Read’s works are bespoke large-scale maps of coastal and estuarine sites using diverse graphic media and processes to explore the flow and porosity of wet landscapes. Both the media and the surface of the drawings resonate with the values of each site in microcosm and reclaim the sense of the map as a primary means of grasping the experience of a place.
Read’s drawings summarise the artist’s research developed from on-site analysis and specialist and local knowledge to apply a wide variety of relevant data sources.

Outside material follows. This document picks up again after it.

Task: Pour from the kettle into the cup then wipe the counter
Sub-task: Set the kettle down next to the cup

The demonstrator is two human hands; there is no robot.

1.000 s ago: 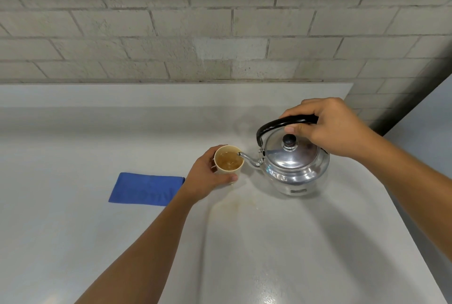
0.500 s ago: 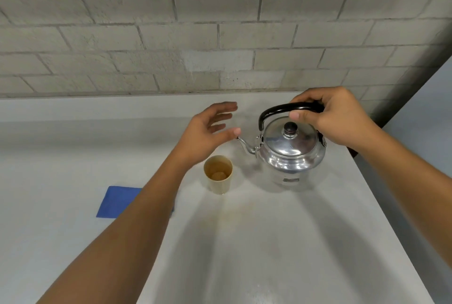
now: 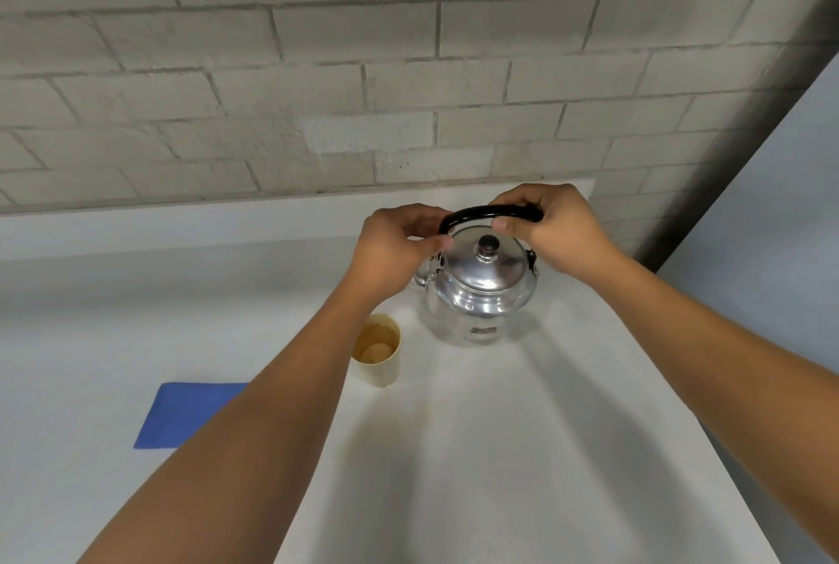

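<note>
A shiny metal kettle (image 3: 481,291) with a black handle and knob stands upright on the white counter (image 3: 522,450). My right hand (image 3: 554,232) grips the right part of the handle. My left hand (image 3: 395,250) pinches the handle's left end, hiding most of the spout. A beige cup (image 3: 379,354) holding brownish liquid stands just in front and left of the kettle, free of both hands. A folded blue cloth (image 3: 181,413) lies flat further left, partly hidden behind my left forearm.
A grey brick wall (image 3: 408,64) rises behind the counter's raised back ledge. The counter's right edge runs diagonally beside a pale floor and a dark corner at the right. A faint brownish stain (image 3: 377,436) marks the counter in front of the cup.
My left hand let go of the cup, rose, and closed on the kettle handle's left end. The kettle went from tilted over the cup to upright on the counter.
</note>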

He has become an expert in identifying a highly specialised arena of fluvial, estuarine and coastal dynamics and has become sensitive to the question of what a visual artist can bring to interdisciplinary research projects. Read uses 17th/18th century cartographic resources to explore how pictorial principles can be exploited to allow scope for an imaginative grasp of information. The works are a synthesis of wide-ranging discussions on the problems and uses of each site and establish visually a level of authority and credibility that often serves as an essential grounding for planning, development and knowledge about place. Mapping a fluid and dynamic geography, these works integrate all manner of transferable information with an eye for detail and accuracy. In the making of these maps, Read is concerned to reconcile distinct disciplinary procedures, and combine them with precise measurement and complex data.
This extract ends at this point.